En numerosas ocasiones he criticado la
ausencia total de conocimientos por parte de la inmensa mayoría de
ciudadanos, hasta el punto de no interesarse por lo que ocurre en su
urbe y aprender a demandar mayor calidad. Aunque no sería justo,
obviar por mi parte, la gran cantidad de ocasiones en las cuales he
demandado a mis compañeros un mayor interés por el usuario final de
nuestras intervenciones, quien más o menos instruido en el tema,
tiene el mismo derecho que el resto a disfrutar de esos espacios que
nos empeñamos en diseñar para ellos.
Por todo esto, me gustaría predicar
con el ejemplo, y en pleno ejercicio de autocrítica reconocer estas
líneas.
Tras años de guerra insensata contra
el uso indiscriminado del color, me siento aquí para ofrecerles mi
nueva perspectiva profesional. Un lienzo en blanco en el cual
permitiros confrontar mis inquietudes y planteamientos más íntimos.
Como les decía, hasta hace poco
tiempo, entendía la arquitectura como una serie de actuaciones
tamizadas por la hiperrealidad de criterios económicos, funcionales
y estéticos, donde el minimalismo representaba un fuerte compromiso
con mi conciencia responsable y humilde. Pese a ello, la experiencia
me ha permitido gozar del bello deambular que supone vivir una ciudad
y convivirla con tus iguales. A lo largo de ese camino, me sorprendo
entusiasmando con la idea de que, mi humildad, paradójicamente, ha
terminado por llevarme a un nuevo promontorio desde el cual observar
prepotente a aquellos que, resignados, se acostumbran a sobrellevar
tales novedades, en ocasiones, incómodas.
Tan denostable es quien se cree en
posesión de la verdad absoluta, como quien consciente de su
necesidad por descubrirla, nunca llega a encontrarla y se rinde a
ello.
Dicho esto, me gustaría emplear estas
palabras para devolver al color lo que considero suyo. Reconocer
desde mi error, la importancia del uso de un ornamento tan básico,
con el fin de humanizar nuestros trabajos, tender una mano cálida y
cercana hacia nuestros usuarios, no por una necesidad personal, ni
mucho menos por propio interés, sino porque es parte indispensable
de esta, nuestra profesión. Sí, en ocasiones se hace un mal uso de
este y otros elementos, como parte de un virus peligroso y letal, el
del famoso “gesto”. Esa muestra innecesaria y por otra parte,
lógica, de subjetividad, ese intento por dejar huella o aportar.

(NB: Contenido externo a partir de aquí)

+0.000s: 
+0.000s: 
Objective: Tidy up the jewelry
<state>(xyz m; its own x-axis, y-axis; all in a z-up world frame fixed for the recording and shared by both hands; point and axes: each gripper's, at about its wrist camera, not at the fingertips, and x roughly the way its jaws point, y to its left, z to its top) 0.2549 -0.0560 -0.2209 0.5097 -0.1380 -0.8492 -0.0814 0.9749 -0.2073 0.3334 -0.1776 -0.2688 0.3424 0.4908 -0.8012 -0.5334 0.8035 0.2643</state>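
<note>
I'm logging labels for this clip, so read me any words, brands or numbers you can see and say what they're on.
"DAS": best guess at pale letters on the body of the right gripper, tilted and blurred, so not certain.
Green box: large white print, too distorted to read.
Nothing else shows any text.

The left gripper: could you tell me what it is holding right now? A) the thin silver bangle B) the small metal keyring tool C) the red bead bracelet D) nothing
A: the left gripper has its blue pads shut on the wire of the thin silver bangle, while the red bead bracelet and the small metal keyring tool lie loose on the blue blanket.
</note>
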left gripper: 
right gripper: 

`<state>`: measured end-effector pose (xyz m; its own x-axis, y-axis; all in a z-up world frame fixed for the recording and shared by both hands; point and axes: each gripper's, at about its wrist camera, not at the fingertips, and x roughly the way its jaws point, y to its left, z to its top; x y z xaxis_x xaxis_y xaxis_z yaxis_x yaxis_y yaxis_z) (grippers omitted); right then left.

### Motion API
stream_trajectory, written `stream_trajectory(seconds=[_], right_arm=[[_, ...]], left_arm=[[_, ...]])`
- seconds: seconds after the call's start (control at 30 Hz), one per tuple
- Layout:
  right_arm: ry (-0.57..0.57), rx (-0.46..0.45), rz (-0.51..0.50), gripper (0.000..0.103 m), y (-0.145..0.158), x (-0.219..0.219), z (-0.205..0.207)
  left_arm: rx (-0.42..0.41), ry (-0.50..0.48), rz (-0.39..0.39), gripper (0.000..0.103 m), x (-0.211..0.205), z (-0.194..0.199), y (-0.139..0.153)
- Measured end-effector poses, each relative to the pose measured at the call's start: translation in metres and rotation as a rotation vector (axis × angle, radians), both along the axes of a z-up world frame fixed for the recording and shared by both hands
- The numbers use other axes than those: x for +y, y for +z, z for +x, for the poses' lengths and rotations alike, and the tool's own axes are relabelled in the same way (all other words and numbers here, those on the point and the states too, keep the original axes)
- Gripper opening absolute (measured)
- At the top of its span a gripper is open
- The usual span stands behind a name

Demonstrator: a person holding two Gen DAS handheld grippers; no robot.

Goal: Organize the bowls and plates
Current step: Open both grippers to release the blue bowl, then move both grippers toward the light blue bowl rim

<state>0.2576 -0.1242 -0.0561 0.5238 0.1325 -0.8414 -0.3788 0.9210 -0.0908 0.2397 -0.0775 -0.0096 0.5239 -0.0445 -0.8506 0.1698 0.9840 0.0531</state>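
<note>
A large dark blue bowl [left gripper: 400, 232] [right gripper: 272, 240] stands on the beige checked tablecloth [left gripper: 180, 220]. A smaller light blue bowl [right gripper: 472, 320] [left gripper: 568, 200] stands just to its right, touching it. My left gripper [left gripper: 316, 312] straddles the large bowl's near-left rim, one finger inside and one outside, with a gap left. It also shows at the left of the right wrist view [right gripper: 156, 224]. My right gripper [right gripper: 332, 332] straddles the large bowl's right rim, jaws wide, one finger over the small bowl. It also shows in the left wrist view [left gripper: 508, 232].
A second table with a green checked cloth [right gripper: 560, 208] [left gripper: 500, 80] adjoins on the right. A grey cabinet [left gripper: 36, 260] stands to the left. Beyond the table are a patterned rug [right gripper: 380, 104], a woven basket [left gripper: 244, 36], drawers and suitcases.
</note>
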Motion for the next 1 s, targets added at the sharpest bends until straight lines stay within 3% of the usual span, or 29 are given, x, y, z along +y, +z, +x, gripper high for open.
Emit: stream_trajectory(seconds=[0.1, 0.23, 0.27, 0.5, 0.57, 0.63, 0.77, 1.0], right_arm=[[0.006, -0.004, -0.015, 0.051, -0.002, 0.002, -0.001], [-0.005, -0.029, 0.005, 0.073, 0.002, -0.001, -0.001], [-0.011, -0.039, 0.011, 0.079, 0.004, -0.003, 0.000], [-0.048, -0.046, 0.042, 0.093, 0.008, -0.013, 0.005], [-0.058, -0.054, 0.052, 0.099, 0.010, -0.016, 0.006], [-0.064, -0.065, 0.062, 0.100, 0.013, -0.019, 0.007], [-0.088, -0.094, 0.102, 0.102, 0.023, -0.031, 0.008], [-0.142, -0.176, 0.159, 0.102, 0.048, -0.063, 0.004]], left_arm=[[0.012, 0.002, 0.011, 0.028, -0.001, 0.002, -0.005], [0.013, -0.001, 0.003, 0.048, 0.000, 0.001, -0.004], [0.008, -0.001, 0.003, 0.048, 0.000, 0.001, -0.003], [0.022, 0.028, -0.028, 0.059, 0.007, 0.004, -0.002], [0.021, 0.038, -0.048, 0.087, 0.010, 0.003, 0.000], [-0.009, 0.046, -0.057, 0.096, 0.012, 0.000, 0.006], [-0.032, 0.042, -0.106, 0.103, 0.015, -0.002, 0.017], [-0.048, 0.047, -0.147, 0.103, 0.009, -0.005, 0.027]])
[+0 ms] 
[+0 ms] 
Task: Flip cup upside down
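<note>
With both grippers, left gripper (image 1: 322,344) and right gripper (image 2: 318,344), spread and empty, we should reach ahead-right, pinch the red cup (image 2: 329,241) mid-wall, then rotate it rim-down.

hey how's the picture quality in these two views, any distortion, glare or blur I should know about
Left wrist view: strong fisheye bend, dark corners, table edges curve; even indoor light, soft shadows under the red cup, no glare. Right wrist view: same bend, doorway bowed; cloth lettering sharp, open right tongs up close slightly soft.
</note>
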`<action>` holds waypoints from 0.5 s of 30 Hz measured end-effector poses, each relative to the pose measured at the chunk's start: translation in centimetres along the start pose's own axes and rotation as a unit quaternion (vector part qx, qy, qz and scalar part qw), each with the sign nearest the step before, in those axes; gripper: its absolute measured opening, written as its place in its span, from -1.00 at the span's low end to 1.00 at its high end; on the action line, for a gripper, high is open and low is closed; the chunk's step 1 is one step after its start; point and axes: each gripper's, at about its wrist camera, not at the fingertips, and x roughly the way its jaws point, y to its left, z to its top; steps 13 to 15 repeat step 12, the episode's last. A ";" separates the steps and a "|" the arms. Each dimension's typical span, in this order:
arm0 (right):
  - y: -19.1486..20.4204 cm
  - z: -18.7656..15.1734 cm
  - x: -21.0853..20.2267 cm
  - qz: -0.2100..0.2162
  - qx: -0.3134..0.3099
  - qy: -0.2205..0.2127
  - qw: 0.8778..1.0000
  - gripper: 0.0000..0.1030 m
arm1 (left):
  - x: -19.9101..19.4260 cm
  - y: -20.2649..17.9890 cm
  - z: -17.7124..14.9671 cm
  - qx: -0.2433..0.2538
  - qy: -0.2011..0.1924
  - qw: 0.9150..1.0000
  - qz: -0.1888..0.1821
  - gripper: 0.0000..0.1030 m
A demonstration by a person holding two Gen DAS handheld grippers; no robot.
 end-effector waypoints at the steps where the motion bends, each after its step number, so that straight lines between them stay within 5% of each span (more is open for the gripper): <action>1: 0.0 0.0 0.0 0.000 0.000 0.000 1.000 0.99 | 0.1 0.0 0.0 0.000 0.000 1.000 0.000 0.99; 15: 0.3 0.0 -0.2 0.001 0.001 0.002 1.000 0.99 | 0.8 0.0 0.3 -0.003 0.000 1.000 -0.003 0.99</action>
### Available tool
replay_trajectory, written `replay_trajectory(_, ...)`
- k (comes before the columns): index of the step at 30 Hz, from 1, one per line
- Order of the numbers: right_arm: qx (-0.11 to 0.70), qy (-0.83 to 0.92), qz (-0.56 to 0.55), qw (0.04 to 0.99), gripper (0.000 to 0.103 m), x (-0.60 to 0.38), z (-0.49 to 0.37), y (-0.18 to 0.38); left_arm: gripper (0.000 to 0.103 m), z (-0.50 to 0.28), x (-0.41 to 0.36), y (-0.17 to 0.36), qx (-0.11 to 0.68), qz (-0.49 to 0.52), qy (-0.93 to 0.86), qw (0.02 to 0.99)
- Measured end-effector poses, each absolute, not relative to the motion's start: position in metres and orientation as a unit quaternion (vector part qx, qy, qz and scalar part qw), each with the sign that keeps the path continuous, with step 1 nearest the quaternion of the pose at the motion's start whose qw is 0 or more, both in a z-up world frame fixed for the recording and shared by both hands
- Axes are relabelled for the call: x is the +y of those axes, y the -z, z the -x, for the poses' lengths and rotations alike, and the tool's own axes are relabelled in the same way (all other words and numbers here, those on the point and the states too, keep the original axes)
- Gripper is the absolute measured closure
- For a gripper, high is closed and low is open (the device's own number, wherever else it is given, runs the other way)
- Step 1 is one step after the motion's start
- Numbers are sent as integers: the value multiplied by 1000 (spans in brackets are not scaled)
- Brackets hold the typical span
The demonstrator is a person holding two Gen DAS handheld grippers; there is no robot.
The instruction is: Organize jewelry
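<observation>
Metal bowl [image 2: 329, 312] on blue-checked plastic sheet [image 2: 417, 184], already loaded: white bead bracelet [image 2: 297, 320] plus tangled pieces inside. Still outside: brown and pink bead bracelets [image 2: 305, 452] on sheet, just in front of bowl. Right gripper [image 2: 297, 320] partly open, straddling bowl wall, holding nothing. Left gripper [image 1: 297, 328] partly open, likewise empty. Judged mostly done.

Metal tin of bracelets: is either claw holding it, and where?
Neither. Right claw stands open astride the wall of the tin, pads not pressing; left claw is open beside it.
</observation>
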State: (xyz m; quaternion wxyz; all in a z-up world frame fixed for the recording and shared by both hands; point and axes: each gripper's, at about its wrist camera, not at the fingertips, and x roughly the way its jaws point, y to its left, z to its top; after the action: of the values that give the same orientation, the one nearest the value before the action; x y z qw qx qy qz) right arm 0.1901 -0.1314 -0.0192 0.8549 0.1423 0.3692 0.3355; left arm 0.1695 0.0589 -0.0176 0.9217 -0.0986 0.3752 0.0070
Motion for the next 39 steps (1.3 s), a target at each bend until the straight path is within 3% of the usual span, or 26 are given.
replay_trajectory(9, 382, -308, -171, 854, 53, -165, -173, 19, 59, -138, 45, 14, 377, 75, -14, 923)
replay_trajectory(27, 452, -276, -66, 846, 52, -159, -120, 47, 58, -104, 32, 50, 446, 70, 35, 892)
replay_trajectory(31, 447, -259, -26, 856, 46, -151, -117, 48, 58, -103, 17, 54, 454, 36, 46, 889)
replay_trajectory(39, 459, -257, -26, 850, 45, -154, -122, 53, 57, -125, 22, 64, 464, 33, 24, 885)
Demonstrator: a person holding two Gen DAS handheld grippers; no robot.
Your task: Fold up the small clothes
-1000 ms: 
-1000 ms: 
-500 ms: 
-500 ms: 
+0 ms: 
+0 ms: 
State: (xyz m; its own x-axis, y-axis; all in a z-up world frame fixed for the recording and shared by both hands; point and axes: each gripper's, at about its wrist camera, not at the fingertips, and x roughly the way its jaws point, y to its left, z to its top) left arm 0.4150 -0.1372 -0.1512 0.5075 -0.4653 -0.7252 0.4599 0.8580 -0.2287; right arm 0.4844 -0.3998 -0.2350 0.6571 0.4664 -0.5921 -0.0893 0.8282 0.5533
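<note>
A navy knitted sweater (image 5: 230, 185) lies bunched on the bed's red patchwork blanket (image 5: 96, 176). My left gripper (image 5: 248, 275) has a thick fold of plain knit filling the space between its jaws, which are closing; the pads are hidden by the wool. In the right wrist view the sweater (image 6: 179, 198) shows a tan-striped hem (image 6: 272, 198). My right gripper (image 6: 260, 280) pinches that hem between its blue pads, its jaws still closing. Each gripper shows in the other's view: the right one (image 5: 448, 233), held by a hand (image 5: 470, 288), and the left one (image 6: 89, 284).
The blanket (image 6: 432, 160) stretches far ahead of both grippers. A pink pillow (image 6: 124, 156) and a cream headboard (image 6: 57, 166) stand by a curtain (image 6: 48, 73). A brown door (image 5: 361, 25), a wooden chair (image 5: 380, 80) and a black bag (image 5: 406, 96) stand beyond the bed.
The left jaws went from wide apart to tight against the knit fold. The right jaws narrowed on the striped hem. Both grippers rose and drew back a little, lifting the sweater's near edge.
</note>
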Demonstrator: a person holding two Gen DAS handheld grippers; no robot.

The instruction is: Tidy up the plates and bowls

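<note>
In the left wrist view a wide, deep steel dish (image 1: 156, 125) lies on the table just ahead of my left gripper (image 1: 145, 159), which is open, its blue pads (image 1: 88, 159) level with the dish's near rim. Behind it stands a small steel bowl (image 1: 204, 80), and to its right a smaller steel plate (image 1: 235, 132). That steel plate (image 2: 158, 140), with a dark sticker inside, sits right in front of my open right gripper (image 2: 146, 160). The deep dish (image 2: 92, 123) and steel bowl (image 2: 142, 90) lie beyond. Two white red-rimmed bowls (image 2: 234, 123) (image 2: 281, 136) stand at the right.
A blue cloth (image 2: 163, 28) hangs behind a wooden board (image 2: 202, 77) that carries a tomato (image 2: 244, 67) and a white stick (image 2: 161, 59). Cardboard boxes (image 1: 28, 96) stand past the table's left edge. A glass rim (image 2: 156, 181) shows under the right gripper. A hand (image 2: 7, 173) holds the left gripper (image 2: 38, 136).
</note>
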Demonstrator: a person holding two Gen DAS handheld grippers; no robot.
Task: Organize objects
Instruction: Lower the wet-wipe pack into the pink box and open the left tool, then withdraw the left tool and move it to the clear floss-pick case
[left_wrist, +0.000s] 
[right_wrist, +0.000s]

Pero esto no convierte al color en enemigo, sino a aquellos que no
saben utilizarlo.
Confío en que sepan entender este
pequeño alegato como una disculpa tan personal como alocada, en la
cual recuperar mi estado de equilibrio creativo, recuperando
elementos, por desgracia, olvidados en lo más profundo de mis
adentros.
Veremos a dónde me lleva esta nueva
etapa. De lo que sí puedo estar seguro, es de lo satisfactorio que
resulta no parar de aprender y disfrutar con la bellísima y compleja
interacción entre ciudadanos y arquitectos.